The anecdote turned poignant when Menno recounted how his father once trusted a ChatGPT-generated medical text over his doctor—resulting in a year-long allergic ordeal. “That’s when we realized: every now and then, in the Bermuda Triangle of Agentic AI, common sense disappears.”
Agents mean agency
With humor and unease intertwined, Menno illustrated how agency is being handed to algorithms faster than we understand their boundaries.
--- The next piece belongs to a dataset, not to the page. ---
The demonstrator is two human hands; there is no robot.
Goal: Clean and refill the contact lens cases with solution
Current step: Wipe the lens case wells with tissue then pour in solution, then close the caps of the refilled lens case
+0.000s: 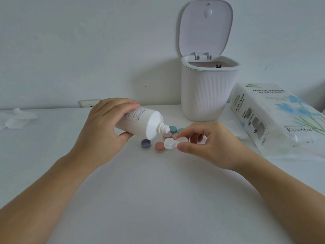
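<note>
My left hand (103, 127) grips a white solution bottle (140, 123), tilted with its uncapped nozzle pointing right and down. Just right of the nozzle, my right hand (207, 145) pinches a white contact lens case (171, 143) by its right well, between thumb and forefinger. The case's two wells are uncovered; whether liquid is in them I cannot tell. Loose caps lie on the table around it: a purple one (146, 143), a coral one (159, 146), pink ones (167, 135) and green ones (173, 129) behind.
A small white ribbed bin (207, 95) with its lid flipped up stands behind the caps. A tissue paper pack (274, 118) lies at the right. A crumpled tissue (17, 118) sits at the far left on the white table (158, 191).
</note>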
He cited Air Canada’s chatbot fiasco, where the airline argued that customers should “sue the agent, not us.” And the surreal case of Albania’s AI Minister for Procurement, where an algorithm now oversees government contracts—though, he joked, “the actress who lent her voice to the avatar may have to reapply for the job.”
Critical thinking
Menno’s narrative wasn’t a call for panic, but for critical thinking—a discipline he described as “the art of making clear judgments from observation and evidence.” He showed viral clips of human absurdity—YouTubers diving into volcanoes or cooking plutonium—to underscore that “maybe AI should protect us from ourselves.”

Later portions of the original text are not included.